TASK - Could the data below be retyped exactly, without its pictures?

*** Block opens ***

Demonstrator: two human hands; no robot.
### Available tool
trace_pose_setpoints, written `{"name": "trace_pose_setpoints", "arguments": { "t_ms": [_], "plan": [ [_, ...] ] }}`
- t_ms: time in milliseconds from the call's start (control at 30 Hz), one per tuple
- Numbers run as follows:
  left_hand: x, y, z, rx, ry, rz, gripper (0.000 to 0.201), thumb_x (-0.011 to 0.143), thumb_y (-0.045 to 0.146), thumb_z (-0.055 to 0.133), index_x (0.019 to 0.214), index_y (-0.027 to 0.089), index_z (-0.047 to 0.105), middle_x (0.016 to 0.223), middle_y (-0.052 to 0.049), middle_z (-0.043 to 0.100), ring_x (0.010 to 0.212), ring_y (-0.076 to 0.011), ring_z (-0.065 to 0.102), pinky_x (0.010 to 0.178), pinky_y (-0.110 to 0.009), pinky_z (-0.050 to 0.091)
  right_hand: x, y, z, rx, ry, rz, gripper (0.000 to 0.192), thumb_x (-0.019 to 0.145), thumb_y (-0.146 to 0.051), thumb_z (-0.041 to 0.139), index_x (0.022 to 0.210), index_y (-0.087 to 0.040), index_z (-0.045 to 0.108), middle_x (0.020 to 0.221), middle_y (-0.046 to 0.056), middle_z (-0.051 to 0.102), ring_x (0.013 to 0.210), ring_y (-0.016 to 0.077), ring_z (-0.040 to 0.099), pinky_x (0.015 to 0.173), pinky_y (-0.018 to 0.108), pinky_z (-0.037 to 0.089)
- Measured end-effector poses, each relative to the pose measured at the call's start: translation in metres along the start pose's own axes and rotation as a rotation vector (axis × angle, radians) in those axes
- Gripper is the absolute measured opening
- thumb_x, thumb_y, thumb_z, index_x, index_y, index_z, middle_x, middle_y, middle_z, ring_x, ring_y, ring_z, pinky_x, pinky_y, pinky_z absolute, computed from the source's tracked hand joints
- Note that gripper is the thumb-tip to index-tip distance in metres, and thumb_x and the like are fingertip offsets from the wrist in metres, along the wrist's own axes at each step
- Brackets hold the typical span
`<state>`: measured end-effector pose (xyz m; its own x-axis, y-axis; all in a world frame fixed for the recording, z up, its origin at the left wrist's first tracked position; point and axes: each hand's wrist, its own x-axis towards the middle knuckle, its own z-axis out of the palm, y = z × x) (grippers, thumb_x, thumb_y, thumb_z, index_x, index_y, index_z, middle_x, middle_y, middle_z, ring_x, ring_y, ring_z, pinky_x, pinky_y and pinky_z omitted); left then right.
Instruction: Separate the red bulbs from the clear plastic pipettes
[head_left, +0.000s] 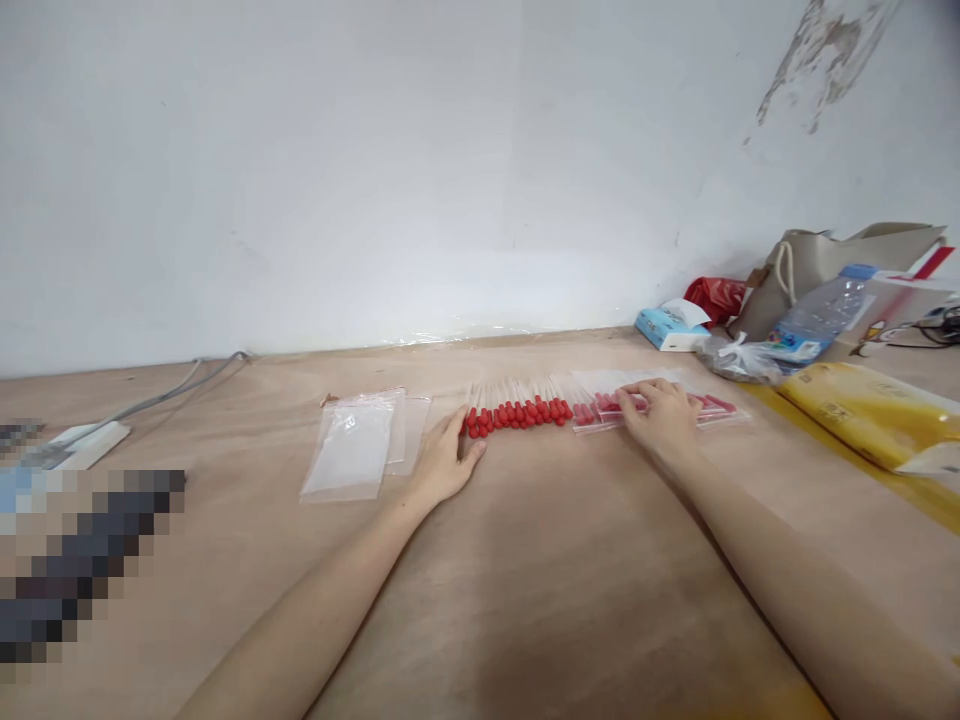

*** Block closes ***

RESPONSE -
Demonstrator: two human hands; no robot.
### Available tool
trace_pose_setpoints, written `{"name": "trace_pose_setpoints", "arguments": { "t_ms": [_], "plan": [ [_, ...] ] }}`
- t_ms: time in milliseconds from the call's start (control at 30 Hz), one per tuple
- Numbers run as follows:
  left_hand: x, y, z, rx, ry, rz, gripper (0.000 to 0.201), thumb_x (-0.011 to 0.143), thumb_y (-0.045 to 0.146), thumb_z (-0.055 to 0.133), index_x (0.019 to 0.214), index_y (-0.027 to 0.089), index_z (-0.047 to 0.105), middle_x (0.016 to 0.223), middle_y (-0.052 to 0.049), middle_z (-0.043 to 0.100), ring_x (0.010 to 0.212), ring_y (-0.076 to 0.011), ring_z (-0.065 to 0.102), pinky_x (0.010 to 0.178), pinky_y (-0.110 to 0.009), pinky_z (-0.050 to 0.091)
  right_hand: x, y, z, rx, ry, rz, gripper (0.000 to 0.192), thumb_x (-0.019 to 0.145), thumb_y (-0.146 to 0.051), thumb_z (-0.041 to 0.139), index_x (0.022 to 0.210), index_y (-0.087 to 0.040), index_z (-0.045 to 0.108), middle_x (0.020 to 0.221), middle_y (-0.046 to 0.056), middle_z (-0.051 to 0.102), ring_x (0.013 to 0.210), ring_y (-0.016 to 0.077), ring_z (-0.040 to 0.099), pinky_x (0.015 to 0.173), pinky_y (-0.018 to 0.108), pinky_z (-0.037 to 0.089)
- Measured end-effector poses, each relative to the pose measured at the call's start: translation in metres along the start pose's own axes and rotation as a rotation vector (axis × angle, radians) in those axes
- Gripper is the absolute measured opening
- thumb_x, thumb_y, thumb_z, index_x, index_y, index_z, middle_x, middle_y, middle_z, ring_x, ring_y, ring_z, pinky_x, pinky_y, pinky_z absolute, computed from the source's tracked hand joints
- Note that gripper is the thumb-tip to index-tip distance in metres, and thumb_x and the like are fingertip offsets from the wrist in metres, along the wrist's own axes at each step
- Brackets hold the typical span
`<state>`: measured end-effector pose (xyz m; its own x-axis, y-axis; all in a world frame fixed for the recording, z up, its origin at the left wrist's first tracked position; point and axes: each hand's wrist, its own x-axis towards the middle knuckle, its own z-axis out of the palm, y = z × x) (grippers, thumb_x, thumb_y, thumb_z, index_x, index_y, index_z, middle_x, middle_y, middle_z, ring_x, ring_y, ring_z, pinky_x, pinky_y and pinky_z omitted); left then right.
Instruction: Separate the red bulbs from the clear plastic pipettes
[head_left, +0.000s] 

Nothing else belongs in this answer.